In the entries below, how many lines hold the word "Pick"? Answer with the number only.
═════ DATA FOR THIS EXERCISE
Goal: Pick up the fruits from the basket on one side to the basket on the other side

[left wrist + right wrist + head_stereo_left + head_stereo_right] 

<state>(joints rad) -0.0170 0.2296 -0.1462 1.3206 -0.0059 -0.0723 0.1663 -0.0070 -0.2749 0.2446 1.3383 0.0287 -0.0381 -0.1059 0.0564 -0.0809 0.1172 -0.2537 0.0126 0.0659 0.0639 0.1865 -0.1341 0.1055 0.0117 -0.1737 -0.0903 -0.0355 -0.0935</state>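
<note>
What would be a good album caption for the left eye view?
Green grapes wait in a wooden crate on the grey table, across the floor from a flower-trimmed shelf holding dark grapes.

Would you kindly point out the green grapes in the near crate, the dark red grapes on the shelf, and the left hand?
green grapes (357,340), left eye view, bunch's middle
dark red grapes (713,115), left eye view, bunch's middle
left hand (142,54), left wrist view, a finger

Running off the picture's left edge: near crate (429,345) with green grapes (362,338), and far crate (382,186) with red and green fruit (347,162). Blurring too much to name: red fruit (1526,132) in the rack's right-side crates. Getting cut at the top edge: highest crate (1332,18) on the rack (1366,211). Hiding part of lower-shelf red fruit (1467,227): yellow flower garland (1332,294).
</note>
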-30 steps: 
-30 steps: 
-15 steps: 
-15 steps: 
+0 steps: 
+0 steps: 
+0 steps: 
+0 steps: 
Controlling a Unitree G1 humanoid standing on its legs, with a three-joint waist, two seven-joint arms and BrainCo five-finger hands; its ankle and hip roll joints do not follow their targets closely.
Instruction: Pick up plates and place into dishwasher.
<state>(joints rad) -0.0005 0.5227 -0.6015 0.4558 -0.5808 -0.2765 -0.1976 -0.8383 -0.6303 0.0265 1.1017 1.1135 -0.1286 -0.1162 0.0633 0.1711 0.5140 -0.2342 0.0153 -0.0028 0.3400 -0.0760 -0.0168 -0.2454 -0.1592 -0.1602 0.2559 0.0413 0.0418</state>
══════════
RESULT FOR THIS TASK:
2